My score went up as soon as I got word of the judgement being deleted from my file, will the other 20 some odd points come back at the start of the new month? If not who do I call to get this taken care of? It's really not fair that my score has been hurt by errors on the part of my old state.
side info: I am anal about my credit now and I am 110% debt free as of the start of this year. I only owe my monthly bills and I have a near baddy free credit report. The last one falls off this November and it is only one 30day late payment from college. The account shows paid as agreed though. I busted hump to clean up my act..this is really peeving me off. Any help is appreciated.
Here is may help you out. Any revolving accounts that are paid in full doing the following. Have each one report a $ 5 (five dollar) balance instead of having it paid in full.

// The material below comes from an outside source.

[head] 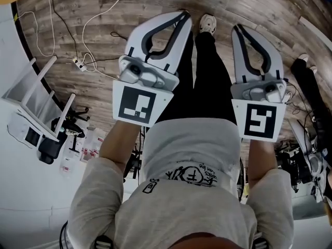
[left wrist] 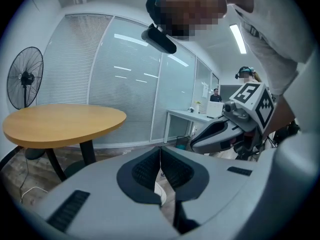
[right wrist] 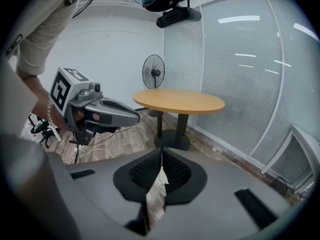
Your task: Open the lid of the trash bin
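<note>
The left tool (head: 182, 14) and the right tool (head: 237, 30) are both pinched shut on nothing above the wood floor (head: 270, 4), and no trash bin shows anywhere, so I'd only guess its lid is light, stiff and best lifted by its edge.

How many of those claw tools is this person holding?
2. The left gripper at the head view's left, the right gripper at its right, both held over the floor with jaws together. None seems hidden.
</note>
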`<state>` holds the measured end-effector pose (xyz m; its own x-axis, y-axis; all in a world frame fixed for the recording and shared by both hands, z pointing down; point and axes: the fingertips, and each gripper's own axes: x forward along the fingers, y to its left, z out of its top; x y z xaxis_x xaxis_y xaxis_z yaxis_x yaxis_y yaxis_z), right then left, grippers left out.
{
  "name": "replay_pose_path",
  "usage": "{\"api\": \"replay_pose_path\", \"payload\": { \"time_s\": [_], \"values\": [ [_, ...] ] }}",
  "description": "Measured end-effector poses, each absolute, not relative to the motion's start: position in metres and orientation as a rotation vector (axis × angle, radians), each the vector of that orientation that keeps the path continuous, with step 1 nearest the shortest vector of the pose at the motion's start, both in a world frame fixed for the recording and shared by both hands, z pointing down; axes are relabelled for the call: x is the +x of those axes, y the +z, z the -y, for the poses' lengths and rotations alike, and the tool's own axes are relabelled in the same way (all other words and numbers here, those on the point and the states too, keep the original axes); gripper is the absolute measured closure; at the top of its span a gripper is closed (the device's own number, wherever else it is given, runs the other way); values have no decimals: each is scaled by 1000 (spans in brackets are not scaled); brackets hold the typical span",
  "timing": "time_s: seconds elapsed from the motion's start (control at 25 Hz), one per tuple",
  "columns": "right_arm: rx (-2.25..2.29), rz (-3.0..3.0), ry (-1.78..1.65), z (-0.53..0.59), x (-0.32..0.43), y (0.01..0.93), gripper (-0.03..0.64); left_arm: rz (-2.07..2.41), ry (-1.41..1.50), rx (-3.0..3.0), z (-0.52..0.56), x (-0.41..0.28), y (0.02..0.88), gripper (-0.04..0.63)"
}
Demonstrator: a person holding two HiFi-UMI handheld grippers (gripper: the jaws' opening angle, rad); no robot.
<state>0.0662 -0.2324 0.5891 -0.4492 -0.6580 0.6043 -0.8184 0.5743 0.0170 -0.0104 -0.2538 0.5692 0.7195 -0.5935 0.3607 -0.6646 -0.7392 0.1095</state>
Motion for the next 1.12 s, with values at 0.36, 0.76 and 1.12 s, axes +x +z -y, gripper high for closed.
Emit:
{"api": "replay_pose_path", "payload": {
  "time_s": [0.36, 0.76, 1.12],
  "values": [
    [1051, 2150, 277, 235, 60, 676, 595, 979, 542, 2687, 261, -1, 644, 575],
    [993, 2068, 190, 248, 62, 771, 601, 962, 574, 2605, 264, 9, 734, 576],
    [996, 2001, 299, 263, 71, 868, 609, 911, 655, 2571, 278, 21, 817, 575]
  ]
}}
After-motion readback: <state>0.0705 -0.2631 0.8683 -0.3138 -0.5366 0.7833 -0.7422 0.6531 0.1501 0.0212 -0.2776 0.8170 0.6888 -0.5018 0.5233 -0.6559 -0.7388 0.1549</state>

Two things happen. One you keep the account from being reported as inactive. Two having some balance on a credit report will increase your fico score some. I am saying this through experience. After the creditor has reported the revolving account, if you have any, then pay off the account. Then do the same thing each month.
If your report goes back to being exactly like it was before the tax lien appeared then you should get the same score. People love to believe that they lose a certain amount for a negative change and then don't get it all back. It isn't true. FICO scores, and likely all others, are calculated off the info in your report at that moment. Same info will result in the same score. Look carefully at both reports to find the other difference(s). If you do actually have zero revolving debt, that could be the difference that CreditBob was referring to.

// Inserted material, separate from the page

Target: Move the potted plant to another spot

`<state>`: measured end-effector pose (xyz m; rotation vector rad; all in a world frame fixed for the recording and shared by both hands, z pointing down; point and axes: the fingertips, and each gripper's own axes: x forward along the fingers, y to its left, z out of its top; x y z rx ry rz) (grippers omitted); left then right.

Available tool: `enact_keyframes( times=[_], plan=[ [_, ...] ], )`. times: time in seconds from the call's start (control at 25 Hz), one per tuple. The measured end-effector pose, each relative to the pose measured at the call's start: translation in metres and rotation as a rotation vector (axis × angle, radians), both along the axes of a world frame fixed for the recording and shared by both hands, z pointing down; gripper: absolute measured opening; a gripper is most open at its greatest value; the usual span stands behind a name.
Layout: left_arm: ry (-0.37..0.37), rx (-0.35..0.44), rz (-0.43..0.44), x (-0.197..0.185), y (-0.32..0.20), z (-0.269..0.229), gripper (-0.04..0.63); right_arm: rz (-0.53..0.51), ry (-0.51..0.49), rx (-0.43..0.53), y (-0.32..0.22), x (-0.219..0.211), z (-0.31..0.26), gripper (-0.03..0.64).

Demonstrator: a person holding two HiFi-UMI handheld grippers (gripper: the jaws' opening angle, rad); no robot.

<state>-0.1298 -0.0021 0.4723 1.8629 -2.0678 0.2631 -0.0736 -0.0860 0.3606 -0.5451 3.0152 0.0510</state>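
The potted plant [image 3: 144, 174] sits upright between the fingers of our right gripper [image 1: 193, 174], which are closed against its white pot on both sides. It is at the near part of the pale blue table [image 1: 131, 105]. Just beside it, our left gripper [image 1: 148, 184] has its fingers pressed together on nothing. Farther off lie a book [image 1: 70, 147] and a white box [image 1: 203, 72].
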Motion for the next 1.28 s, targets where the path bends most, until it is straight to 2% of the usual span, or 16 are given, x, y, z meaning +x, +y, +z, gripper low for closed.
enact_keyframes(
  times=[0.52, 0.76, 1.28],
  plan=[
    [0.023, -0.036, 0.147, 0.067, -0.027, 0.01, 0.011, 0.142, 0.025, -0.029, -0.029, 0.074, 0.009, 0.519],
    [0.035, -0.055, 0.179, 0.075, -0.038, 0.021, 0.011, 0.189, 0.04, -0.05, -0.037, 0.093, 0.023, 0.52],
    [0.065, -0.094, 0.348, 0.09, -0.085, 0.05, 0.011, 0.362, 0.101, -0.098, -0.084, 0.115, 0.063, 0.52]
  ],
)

If you have several CC accounts, it seems you will get the best score by letting ONE of them report a balance. Leaving a balance on ALL of them is a bit worse. They don't need balances reported to avoid closure due to inactivity. The CC companies know when their accounts are being used & don't look at a CR to see if their account has activity.
Reports are identical. The only listed change is that now removed judgement. I have zero revolving debt, but I had zero revolving debt before. I only just got a score change. I'll pull a new report at the end of the month and see if it reverts, if it doesn't I'm going to have to raise my score the old fashioned way I suppose..I'm highly annoyed. Months of hard work gone for nothing.
Could this be a case of rebucketing?